■ ACTIVITY ■
The following entries are to be retyped in full, exactly as written.

"""

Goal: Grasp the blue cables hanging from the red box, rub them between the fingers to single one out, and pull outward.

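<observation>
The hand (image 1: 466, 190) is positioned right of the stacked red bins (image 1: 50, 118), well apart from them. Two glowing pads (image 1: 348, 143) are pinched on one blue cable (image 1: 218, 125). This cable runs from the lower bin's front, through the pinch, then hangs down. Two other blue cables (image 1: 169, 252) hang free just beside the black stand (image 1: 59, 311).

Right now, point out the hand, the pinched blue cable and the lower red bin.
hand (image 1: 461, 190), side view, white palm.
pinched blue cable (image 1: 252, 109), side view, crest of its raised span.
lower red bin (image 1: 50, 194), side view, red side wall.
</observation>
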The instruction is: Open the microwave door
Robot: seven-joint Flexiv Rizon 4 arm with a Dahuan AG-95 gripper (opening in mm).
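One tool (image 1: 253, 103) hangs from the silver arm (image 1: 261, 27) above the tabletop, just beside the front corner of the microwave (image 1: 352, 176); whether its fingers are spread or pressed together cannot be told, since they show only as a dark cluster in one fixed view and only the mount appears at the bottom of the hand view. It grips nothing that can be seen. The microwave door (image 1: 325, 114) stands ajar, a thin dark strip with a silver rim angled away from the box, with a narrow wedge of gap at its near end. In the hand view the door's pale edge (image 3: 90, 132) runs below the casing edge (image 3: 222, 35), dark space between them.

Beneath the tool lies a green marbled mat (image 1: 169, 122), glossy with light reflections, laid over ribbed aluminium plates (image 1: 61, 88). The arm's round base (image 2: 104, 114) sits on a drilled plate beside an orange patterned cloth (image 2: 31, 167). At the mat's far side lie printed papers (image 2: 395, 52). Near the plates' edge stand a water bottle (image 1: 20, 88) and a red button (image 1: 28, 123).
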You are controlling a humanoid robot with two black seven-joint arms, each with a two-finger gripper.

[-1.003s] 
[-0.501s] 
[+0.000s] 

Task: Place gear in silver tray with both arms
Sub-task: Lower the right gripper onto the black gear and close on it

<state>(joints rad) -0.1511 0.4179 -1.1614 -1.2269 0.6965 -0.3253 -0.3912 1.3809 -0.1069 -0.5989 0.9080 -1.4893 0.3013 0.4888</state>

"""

■ TASK SOLUTION ■
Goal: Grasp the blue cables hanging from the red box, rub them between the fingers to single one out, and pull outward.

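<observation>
The hand (image 1: 466, 190) is positioned right of the stacked red bins (image 1: 50, 118), well apart from them. Two glowing pads (image 1: 348, 143) are pinched on one blue cable (image 1: 218, 125). This cable runs from the lower bin's front, through the pinch, then hangs down. Two other blue cables (image 1: 169, 252) hang free just beside the black stand (image 1: 59, 311).

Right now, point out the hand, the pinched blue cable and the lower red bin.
hand (image 1: 461, 190), side view, white palm.
pinched blue cable (image 1: 252, 109), side view, crest of its raised span.
lower red bin (image 1: 50, 194), side view, red side wall.
</observation>
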The instruction is: Open the microwave door
Robot: seven-joint Flexiv Rizon 4 arm with a Dahuan AG-95 gripper (opening in mm).
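One tool (image 1: 253, 103) hangs from the silver arm (image 1: 261, 27) above the tabletop, just beside the front corner of the microwave (image 1: 352, 176); whether its fingers are spread or pressed together cannot be told, since they show only as a dark cluster in one fixed view and only the mount appears at the bottom of the hand view. It grips nothing that can be seen. The microwave door (image 1: 325, 114) stands ajar, a thin dark strip with a silver rim angled away from the box, with a narrow wedge of gap at its near end. In the hand view the door's pale edge (image 3: 90, 132) runs below the casing edge (image 3: 222, 35), dark space between them.

Beneath the tool lies a green marbled mat (image 1: 169, 122), glossy with light reflections, laid over ribbed aluminium plates (image 1: 61, 88). The arm's round base (image 2: 104, 114) sits on a drilled plate beside an orange patterned cloth (image 2: 31, 167). At the mat's far side lie printed papers (image 2: 395, 52). Near the plates' edge stand a water bottle (image 1: 20, 88) and a red button (image 1: 28, 123).
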You are controlling a humanoid robot with two black seven-joint arms, each with a two-finger gripper.

[-1.003s] 
[-0.501s] 
[+0.000s] 

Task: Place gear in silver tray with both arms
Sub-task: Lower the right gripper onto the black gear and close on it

<state>(joints rad) -0.1511 0.4179 -1.1614 -1.2269 0.6965 -0.3253 -0.3912 1.3809 -0.1069 -0.5989 0.9080 -1.4893 0.3013 0.4888</state>

The answer given here is complete.